WORK REQUEST: Begin at the line below that has "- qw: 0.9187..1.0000" and stop after the line that has "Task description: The". Please restate only those lines, word for word.

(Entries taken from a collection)
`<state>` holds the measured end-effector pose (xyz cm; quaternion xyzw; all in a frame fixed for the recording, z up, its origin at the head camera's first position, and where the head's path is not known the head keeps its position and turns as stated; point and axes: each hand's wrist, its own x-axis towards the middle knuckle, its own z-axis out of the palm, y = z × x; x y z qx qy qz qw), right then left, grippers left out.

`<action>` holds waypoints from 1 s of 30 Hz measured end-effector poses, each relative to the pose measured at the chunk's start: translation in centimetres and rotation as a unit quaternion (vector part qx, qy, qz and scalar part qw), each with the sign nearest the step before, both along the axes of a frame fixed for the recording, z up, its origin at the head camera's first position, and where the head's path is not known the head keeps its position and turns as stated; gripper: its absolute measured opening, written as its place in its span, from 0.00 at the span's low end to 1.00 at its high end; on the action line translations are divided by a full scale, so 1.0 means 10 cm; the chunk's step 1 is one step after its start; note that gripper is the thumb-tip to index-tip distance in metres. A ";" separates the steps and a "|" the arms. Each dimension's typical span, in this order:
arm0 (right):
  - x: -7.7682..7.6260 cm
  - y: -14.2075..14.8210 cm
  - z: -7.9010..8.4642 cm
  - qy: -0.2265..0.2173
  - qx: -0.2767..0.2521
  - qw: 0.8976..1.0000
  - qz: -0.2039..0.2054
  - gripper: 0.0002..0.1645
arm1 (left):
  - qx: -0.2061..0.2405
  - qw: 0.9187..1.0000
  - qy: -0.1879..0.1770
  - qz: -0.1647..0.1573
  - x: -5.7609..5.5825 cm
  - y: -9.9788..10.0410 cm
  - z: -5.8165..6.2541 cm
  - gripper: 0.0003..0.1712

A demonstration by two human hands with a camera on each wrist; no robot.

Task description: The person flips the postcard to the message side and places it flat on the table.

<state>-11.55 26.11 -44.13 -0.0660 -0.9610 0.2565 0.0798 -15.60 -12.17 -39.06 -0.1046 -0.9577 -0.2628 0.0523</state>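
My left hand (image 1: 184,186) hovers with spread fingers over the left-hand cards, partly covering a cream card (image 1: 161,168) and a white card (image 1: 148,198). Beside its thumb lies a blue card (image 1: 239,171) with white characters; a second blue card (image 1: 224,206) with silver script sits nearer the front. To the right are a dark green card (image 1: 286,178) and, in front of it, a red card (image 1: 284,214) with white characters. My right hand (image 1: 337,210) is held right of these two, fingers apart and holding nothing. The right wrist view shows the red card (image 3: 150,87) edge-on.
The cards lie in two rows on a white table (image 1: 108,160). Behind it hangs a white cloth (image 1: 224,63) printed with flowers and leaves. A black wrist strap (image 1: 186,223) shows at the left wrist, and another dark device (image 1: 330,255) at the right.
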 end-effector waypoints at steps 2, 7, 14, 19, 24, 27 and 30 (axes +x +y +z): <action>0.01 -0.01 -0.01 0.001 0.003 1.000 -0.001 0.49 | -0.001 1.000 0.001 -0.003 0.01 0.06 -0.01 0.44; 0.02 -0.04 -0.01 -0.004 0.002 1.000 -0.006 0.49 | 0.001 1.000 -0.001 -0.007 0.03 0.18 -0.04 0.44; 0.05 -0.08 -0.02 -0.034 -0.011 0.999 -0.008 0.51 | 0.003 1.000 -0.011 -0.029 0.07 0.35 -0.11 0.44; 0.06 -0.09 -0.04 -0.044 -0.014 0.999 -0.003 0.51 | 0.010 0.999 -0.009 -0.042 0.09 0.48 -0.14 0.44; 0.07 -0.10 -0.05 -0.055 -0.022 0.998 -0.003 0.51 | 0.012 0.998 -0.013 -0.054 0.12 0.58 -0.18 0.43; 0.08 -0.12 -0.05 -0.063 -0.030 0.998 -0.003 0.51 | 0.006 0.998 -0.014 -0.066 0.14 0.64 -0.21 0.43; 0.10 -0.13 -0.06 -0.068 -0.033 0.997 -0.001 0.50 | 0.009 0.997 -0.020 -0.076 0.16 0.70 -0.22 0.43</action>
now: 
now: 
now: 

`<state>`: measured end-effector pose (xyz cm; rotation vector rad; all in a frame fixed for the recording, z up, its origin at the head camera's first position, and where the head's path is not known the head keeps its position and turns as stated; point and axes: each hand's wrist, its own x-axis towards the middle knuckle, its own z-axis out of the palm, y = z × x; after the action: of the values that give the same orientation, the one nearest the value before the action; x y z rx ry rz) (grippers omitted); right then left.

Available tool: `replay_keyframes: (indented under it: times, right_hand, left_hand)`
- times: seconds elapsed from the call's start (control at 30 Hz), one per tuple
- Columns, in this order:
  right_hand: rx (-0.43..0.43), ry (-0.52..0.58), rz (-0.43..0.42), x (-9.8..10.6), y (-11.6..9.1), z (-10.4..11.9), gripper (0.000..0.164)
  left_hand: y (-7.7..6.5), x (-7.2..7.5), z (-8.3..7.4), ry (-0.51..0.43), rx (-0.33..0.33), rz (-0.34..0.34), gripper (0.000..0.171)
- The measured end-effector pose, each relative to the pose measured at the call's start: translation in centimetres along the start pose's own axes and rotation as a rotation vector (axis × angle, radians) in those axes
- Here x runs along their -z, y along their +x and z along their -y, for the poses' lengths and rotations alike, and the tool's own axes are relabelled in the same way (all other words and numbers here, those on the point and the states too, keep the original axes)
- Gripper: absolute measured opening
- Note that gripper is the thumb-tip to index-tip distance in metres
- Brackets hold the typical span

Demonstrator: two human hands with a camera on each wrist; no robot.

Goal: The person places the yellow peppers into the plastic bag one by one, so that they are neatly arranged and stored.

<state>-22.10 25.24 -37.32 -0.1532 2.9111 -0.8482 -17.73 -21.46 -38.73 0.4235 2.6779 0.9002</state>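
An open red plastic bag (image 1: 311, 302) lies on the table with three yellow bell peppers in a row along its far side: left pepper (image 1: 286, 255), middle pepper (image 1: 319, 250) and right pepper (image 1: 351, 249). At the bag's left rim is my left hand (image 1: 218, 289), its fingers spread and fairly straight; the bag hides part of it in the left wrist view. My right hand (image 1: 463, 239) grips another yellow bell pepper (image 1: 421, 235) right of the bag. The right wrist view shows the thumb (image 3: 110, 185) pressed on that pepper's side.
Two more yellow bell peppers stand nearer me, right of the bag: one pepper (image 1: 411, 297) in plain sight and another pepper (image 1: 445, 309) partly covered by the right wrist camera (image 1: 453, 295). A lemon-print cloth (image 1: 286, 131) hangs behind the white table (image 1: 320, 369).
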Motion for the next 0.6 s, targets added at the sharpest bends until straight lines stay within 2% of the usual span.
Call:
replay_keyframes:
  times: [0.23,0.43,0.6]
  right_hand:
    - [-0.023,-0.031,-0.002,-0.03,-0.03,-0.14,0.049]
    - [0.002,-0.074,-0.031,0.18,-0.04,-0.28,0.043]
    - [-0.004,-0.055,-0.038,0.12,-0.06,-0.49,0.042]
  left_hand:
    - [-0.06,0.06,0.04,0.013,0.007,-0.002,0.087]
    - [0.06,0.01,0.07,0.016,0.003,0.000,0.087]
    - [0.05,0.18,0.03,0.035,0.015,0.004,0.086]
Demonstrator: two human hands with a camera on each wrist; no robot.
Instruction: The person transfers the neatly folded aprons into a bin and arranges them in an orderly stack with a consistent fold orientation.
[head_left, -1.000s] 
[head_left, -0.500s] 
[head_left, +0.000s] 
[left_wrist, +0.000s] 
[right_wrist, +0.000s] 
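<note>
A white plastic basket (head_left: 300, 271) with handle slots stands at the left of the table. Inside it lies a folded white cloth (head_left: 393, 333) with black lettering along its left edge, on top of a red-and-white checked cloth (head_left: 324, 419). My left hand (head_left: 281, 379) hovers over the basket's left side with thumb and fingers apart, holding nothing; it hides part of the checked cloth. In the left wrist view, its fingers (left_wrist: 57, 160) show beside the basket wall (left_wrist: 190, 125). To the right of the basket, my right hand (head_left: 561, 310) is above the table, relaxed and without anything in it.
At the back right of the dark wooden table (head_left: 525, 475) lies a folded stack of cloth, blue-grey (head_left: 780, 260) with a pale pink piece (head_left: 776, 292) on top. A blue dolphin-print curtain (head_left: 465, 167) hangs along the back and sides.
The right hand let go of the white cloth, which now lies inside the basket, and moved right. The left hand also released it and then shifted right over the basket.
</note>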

EXERCISE OUTPUT:
  - qw: 0.9187..1.0000
  - qy: -0.1879..0.1770
  - qz: -0.1647..0.1573
  - x: -5.7609..5.5825 cm
  - y: -9.9788..10.0410 cm
  - z: -5.8165..6.2541 cm
  - gripper: 0.0003..0.1712

A demonstration by two human hands with a camera on each wrist; no robot.

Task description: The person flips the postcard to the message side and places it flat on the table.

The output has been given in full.